Pour entretenir une proximité avec le président des États-Unis, le Premier Ministre israélien le brosse dans le sens du poil en permanence. Benjamin Netanyahu a notamment envoyé une lettre au Comité du prix Nobel et proposait Donald Trump pour le prix de la paix, en juillet 2025.
Israël a besoin des États-Unis, et ne peut se permettre une confrontation avec le dirigeant américain. « Si vous avez des désaccords avec Donald Trump, il bloquera toutes les institutions américaines par rapport à vous », relève Adel Bakawan, directeur de l’European Institute for Studies on the Middle East and North Africa pour qui « il faut absolument cacher par tous les moyens ses désaccords avec ce président ».
Une relation qui a ses limites
La stratégie de Benjamin Netanyahu fonctionne. En échange, Donald Trump aide son allié, que ce soit concernant des affaires internes à Israël, ou sur la scène internationale. Par exemple, les États-Unis ont imposé des sanctions contre la Cour Pénal internationale (CPI). Cette offensive vise à répondre à l’émission par la CPI, en 2024, de mandats d’arrêt internationaux contre Benjamin Netanyahu et son ex-ministre de la défense Yoav Gallant pour crimes contre l’humanité commis à Gaza.
Mais cette relation a ses limites. La guerre en Iran a marqué un tournant. Les deux dirigeants décident de partir en guerre ensemble, mais avec des stratégies différentes. Le conflit a notamment débouché sur une conversation téléphonique houleuse, révélée par le média Axios, en juin dernier.
À cette époque, l’Iran et les États-Unis négociaient un accord de paix. En parallèle, Israël menait sa guerre dans le sud Liban et suggérait de bombarder Beyrouth, la capitale. L’Iran a alors menacé de quitter la table des négociations, en raison de l’offensive de l’État hébreu Donald Trump a appelé son homologue israélien, et lui aurait crié dessus : « Tu es cinglé ! Qu’est-ce que tu es en train de faire putain ? ! ».

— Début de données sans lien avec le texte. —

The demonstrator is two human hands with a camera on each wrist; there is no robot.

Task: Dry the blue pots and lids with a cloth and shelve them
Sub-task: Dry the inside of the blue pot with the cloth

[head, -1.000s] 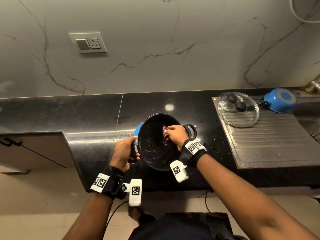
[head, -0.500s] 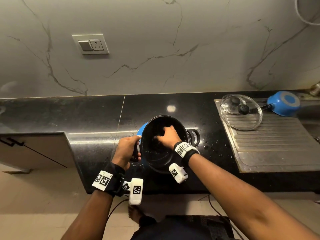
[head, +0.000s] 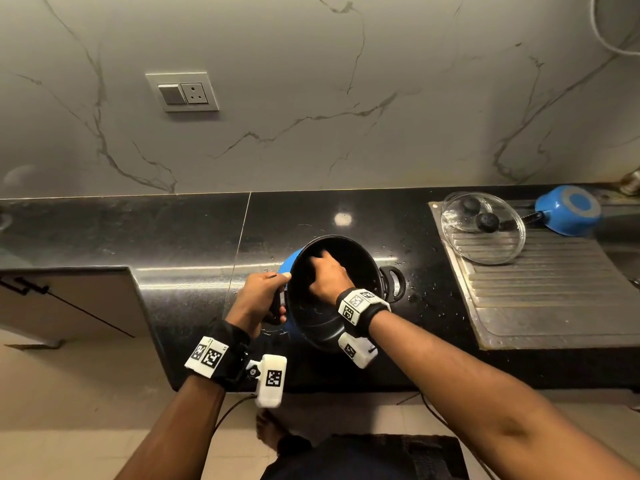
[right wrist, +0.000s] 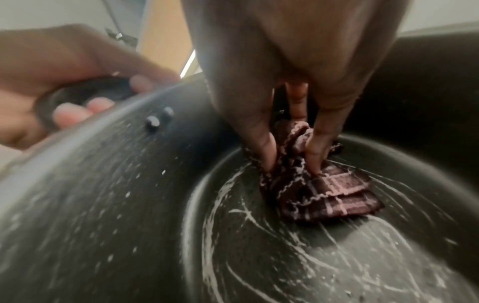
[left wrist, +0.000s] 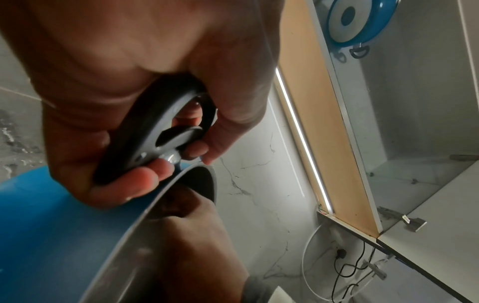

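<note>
A blue pot with a black inside stands tilted toward me on the black counter. My left hand grips its left black handle, fingers curled round it. My right hand is inside the pot, fingers pinching a dark checked cloth against the scratched bottom. A glass lid with black knobs lies on the steel drainboard. A small blue pan lies upside down behind it. Another blue pot shows in the open cupboard in the left wrist view.
Water drops lie on the counter right of the pot. A wall socket sits on the marble wall. A cupboard door stands open at the lower left. Cables hang by the wall.
My right hand has moved with the cloth from the pot's right side toward the upper left of the inside. The left hand keeps its hold on the handle.
</note>
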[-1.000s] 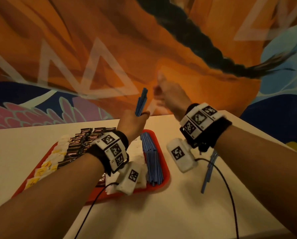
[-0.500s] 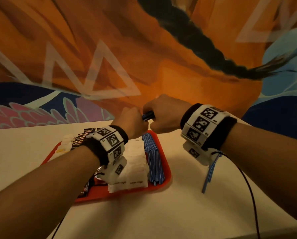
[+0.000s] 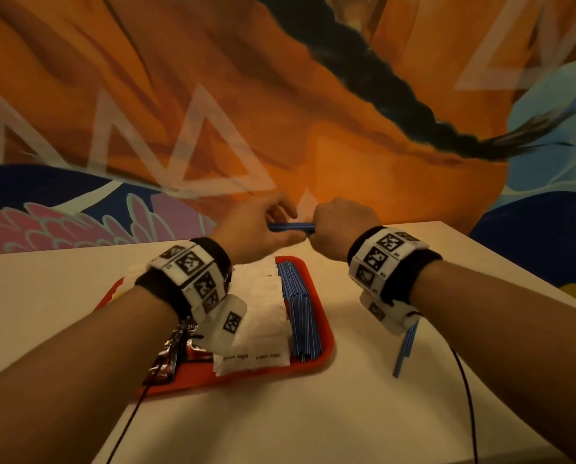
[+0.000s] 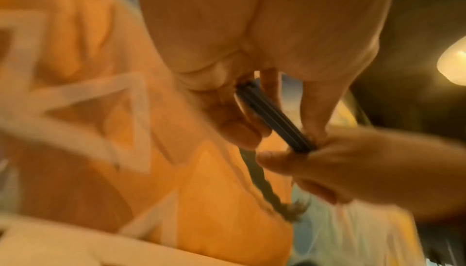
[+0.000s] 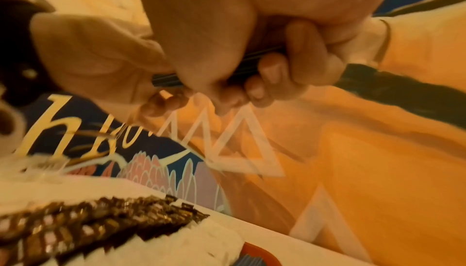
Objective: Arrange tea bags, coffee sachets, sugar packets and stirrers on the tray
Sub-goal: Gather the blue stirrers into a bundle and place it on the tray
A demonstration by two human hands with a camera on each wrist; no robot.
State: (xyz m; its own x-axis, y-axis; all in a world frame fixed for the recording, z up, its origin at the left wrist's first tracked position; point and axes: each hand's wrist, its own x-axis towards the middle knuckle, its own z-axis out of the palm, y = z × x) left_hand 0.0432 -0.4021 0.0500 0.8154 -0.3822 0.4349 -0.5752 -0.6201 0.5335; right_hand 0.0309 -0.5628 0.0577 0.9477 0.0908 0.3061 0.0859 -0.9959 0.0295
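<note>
A small bundle of blue stirrers [image 3: 291, 226] is held level in the air above the far end of the red tray [image 3: 325, 343]. My left hand [image 3: 263, 226] pinches its left end, and my right hand [image 3: 338, 226] grips its right end in a fist. The left wrist view shows the dark bundle [image 4: 273, 119] between both hands; the right wrist view shows it [image 5: 167, 80] inside curled fingers. On the tray lie a row of blue stirrers [image 3: 301, 316], white sugar packets [image 3: 263, 316] and dark coffee sachets [image 3: 169, 353].
The tray sits on a pale table [image 3: 313, 416] against a painted orange wall. Loose blue stirrers [image 3: 405, 349] lie on the table right of the tray, under my right wrist. Cables trail from both wristbands toward the near edge.
A second ago my left hand held the stirrers upright alone while the right hand was raised. The right hand then closed on the bundle, which now lies level between both hands.
</note>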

Des échéances électorales à passer
Concernant la deuxième phase du plan de paix pour Gaza, Benjamin Netanyahu ne pourra pas l’accepter avant les élections législatives israéliennes, prévues le 27 octobre. « Il ne veut pas donner l’impression de faire des concessions au Hamas », selon Yossi Mekelberg, expert de la politique israélienne au groupe de réflexion londonien Chatham House.

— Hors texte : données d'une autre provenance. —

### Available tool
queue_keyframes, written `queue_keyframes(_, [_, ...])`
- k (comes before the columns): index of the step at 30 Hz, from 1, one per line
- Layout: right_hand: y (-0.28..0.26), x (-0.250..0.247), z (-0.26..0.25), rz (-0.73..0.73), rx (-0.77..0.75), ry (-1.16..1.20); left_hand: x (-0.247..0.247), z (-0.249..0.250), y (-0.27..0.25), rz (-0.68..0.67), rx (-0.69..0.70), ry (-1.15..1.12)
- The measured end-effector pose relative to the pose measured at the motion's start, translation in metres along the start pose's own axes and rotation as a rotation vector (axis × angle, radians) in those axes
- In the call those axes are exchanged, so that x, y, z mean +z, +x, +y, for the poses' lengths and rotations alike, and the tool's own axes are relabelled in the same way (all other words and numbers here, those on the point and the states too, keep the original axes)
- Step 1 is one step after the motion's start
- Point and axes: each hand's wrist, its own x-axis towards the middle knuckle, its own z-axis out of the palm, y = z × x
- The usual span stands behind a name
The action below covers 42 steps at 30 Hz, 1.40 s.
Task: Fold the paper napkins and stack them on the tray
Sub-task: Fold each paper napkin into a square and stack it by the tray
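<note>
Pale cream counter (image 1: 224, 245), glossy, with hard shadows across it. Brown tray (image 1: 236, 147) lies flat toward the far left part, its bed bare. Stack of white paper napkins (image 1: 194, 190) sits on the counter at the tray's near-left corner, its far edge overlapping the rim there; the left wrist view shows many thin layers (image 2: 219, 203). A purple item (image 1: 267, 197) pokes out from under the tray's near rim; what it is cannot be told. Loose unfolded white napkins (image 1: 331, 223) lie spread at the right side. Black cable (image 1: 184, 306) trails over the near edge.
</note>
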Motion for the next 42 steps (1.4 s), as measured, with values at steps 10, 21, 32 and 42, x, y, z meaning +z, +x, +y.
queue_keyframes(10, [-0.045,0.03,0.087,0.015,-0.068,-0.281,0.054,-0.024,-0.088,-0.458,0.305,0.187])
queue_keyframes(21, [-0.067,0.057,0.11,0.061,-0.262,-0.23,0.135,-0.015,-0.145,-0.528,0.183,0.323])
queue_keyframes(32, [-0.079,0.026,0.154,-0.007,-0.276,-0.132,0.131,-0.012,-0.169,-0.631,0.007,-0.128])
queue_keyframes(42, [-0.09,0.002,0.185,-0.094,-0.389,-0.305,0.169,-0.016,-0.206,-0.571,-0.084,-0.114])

Donald Trump se rapproche lui aussi d’une échéance importante : les élections de mi-mandat, qui se tiendront en novembre prochain aux États-Unis. Les électeurs sont appelés à choisir de nouveaux élus au Sénat et à la Chambre des représentants. Les candidats républicains affronteront des démocrates, dont beaucoup défendent les droits des Palestiniens et qualifient de génocide la guerre à Gaza. Si le parti du président perd, toute la deuxième partie de son mandat sera bien compliquée.
« Il faut faire très attention à ne pas blesser l’autre, ne pas entrer dans un moment de rupture tout en démontrant qu’on est en désaccord avec l’autre », conclut Adel Bakawan, qui n’exclut pas une future confrontation entre les deux hommes.